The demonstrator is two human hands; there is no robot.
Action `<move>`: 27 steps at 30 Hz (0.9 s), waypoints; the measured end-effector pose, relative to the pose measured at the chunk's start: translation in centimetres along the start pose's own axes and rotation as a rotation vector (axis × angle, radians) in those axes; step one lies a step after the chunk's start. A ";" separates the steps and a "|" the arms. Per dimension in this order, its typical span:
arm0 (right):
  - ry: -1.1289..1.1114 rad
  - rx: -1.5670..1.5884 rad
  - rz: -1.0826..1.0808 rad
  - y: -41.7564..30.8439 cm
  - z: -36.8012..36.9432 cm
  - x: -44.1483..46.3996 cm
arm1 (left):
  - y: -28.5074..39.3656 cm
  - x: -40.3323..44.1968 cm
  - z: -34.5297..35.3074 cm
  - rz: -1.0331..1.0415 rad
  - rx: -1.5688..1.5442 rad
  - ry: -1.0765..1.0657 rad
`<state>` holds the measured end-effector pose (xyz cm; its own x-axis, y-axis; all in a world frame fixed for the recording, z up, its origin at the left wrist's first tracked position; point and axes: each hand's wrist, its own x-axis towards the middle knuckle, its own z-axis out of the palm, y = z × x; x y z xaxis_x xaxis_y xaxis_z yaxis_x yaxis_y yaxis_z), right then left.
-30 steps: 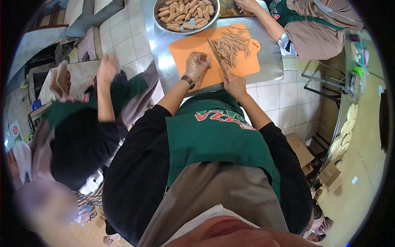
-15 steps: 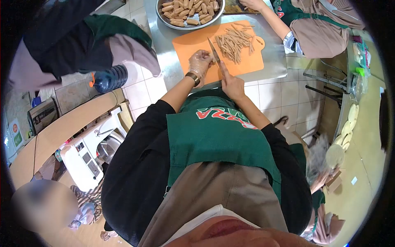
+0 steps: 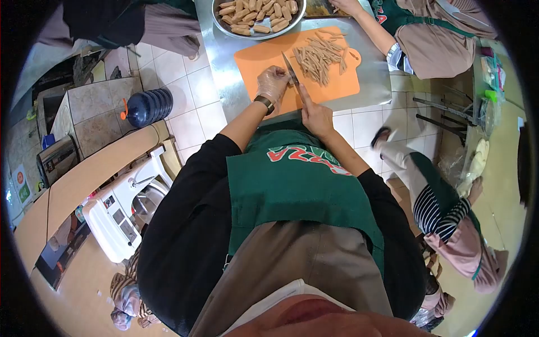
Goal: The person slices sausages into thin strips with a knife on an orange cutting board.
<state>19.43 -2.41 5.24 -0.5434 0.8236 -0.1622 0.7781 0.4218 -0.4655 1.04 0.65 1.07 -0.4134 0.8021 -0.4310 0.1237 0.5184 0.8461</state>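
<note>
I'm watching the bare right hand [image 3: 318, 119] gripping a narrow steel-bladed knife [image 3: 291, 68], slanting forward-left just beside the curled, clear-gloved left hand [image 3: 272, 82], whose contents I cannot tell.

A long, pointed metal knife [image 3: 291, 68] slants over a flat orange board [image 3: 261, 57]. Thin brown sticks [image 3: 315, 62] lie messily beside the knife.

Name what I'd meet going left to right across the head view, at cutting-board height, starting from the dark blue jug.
Dark blue jug → gloved left hand → knife → cut strips → co-worker's sleeve.
</note>
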 end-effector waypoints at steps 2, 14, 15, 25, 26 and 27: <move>-0.021 0.009 0.016 -0.1 0.1 0.0 | 0.5 -0.3 -0.3 -0.005 0.005 0.006; 0.050 -0.005 -0.121 0.0 0.8 2.2 | 0.6 -0.3 -0.7 -0.021 -0.043 -0.069; 0.048 -0.005 -0.123 0.0 1.1 2.6 | 0.7 -0.4 -0.8 -0.014 -0.081 -0.084; -0.043 0.006 -0.018 0.5 1.1 -0.9 | 1.5 -0.9 -1.5 0.135 0.161 -0.064; -0.027 0.016 -0.034 1.0 1.0 -1.7 | 1.5 -0.9 -1.8 0.141 0.157 -0.063; -0.024 0.011 -0.033 1.1 0.6 -2.0 | 1.1 -0.8 -2.4 0.422 0.322 -0.056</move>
<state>21.19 -3.81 4.48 -0.5761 0.8002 -0.1670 0.7564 0.4444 -0.4800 -0.63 -0.12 3.09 -0.2205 0.9705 -0.0978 0.5432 0.2054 0.8141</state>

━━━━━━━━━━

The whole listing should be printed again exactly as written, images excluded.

The demonstrator is two human hands; there is no robot.
Action `<move>`: 27 steps at 30 Hz (0.9 s), waypoints; the measured end-effector pose, relative to the pose measured at the chunk's start: translation in centimetres along the start pose's own axes and rotation as a rotation vector (axis × angle, radians) in those axes; step one lies a step after the chunk's start. A ";" separates the steps and a "|" the arms. Per dimension in this order, its typical span:
arm0 (right):
  - ry: -1.1289..1.1114 rad
  - rx: -1.5670..1.5884 rad
  - rz: -1.0826..1.0808 rad
  - y: -41.7564..30.8439 cm
  - z: -36.8012..36.9432 cm
  - x: -44.1483..46.3996 cm
arm1 (left):
  - y: -28.5074..39.3656 cm
  - x: -40.3323..44.1968 cm
  - z: -34.5297..35.3074 cm
  - rz: -1.0331..1.0415 rad
  - rx: -1.5688..1.5442 rad
  - ry: -1.0765..1.0657 rad
`<state>` holds the measured end-effector pose (xyz cm; its own x-axis, y-axis; all in a world frame fixed for the recording, z up, its origin at the left wrist's first tracked position; point and axes: each hand's wrist, its own x-axis towards the middle knuckle, its own z-axis out of the palm, y = z × x; x y z xaxis_x xaxis_y xaxis_z yaxis_x yaxis_y yaxis_z), right then left.
-30 steps: 
-15 steps: 
+0 steps: 
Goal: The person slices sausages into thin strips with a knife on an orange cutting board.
<state>19.43 -2.41 5.24 -0.5434 0.8236 -0.1622 0.7781 0.4218 -0.4655 1.04 0.65 1.07 -0.4134 0.8021 -0.4310 0.1237 0.5184 0.8461</state>
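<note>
I'm watching the bare right hand [image 3: 318, 119] gripping a narrow steel-bladed knife [image 3: 291, 68], slanting forward-left just beside the curled, clear-gloved left hand [image 3: 272, 82], whose contents I cannot tell.

A long, pointed metal knife [image 3: 291, 68] slants over a flat orange board [image 3: 261, 57]. Thin brown sticks [image 3: 315, 62] lie messily beside the knife.

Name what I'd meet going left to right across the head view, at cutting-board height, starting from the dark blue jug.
Dark blue jug → gloved left hand → knife → cut strips → co-worker's sleeve.
</note>
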 end-effector waypoints at steps 2, 14, 15, 25, 26 and 27: <move>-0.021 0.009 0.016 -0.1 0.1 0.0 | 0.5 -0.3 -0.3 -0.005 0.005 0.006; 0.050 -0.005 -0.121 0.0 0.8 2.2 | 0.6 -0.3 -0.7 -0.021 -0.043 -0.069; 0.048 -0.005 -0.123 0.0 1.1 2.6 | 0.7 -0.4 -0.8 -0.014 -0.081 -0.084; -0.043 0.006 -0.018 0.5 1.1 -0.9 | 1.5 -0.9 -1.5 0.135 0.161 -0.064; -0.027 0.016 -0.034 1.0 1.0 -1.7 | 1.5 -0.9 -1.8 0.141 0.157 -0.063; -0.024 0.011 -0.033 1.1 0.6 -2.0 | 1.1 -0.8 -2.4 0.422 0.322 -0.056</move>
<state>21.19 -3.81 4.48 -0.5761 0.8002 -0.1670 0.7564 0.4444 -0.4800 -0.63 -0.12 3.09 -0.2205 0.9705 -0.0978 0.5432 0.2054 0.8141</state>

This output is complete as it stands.